» **Instructions to follow**
Line by line, copy out the data below exactly.

» **Exercise data**

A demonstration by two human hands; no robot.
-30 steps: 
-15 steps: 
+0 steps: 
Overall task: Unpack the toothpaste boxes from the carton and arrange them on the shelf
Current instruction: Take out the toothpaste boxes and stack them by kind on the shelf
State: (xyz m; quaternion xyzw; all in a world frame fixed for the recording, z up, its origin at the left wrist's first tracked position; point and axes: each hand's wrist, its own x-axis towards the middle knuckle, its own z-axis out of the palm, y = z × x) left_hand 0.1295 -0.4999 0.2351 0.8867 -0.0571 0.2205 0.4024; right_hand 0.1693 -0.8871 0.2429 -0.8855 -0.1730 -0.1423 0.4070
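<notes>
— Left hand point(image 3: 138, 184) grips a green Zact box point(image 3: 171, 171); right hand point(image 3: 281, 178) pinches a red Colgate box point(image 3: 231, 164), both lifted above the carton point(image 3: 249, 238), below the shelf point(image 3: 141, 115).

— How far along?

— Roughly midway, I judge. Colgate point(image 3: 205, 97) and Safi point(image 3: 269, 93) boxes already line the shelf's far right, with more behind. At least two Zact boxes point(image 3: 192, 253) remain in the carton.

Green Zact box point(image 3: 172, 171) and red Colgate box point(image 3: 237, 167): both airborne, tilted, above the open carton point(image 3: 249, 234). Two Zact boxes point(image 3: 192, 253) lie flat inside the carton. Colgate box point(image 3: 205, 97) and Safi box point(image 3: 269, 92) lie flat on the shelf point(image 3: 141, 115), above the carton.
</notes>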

» **Solution for this problem**
A demonstration by two human hands; no robot.
-30 steps: 
-15 steps: 
+0 steps: 
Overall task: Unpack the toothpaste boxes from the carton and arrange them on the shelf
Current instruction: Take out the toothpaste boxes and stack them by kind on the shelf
State: (xyz m; quaternion xyzw; all in a world frame fixed for the recording, z up, its origin at the left wrist's first tracked position; point and axes: each hand's wrist, its own x-axis towards the middle knuckle, its own z-axis out of the palm, y = z × x) left_hand 0.1295 -0.4999 0.2351 0.8867 -0.0571 0.2205 0.4024; right_hand 0.1693 -0.8871 0.2429 -0.8855 -0.1730 -0.1423 0.4070
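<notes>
— Left hand point(image 3: 138, 184) grips a green Zact box point(image 3: 171, 171); right hand point(image 3: 281, 178) pinches a red Colgate box point(image 3: 231, 164), both lifted above the carton point(image 3: 249, 238), below the shelf point(image 3: 141, 115).

— How far along?

— Roughly midway, I judge. Colgate point(image 3: 205, 97) and Safi point(image 3: 269, 93) boxes already line the shelf's far right, with more behind. At least two Zact boxes point(image 3: 192, 253) remain in the carton.

Green Zact box point(image 3: 172, 171) and red Colgate box point(image 3: 237, 167): both airborne, tilted, above the open carton point(image 3: 249, 234). Two Zact boxes point(image 3: 192, 253) lie flat inside the carton. Colgate box point(image 3: 205, 97) and Safi box point(image 3: 269, 92) lie flat on the shelf point(image 3: 141, 115), above the carton.
</notes>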

This exercise requires no further output.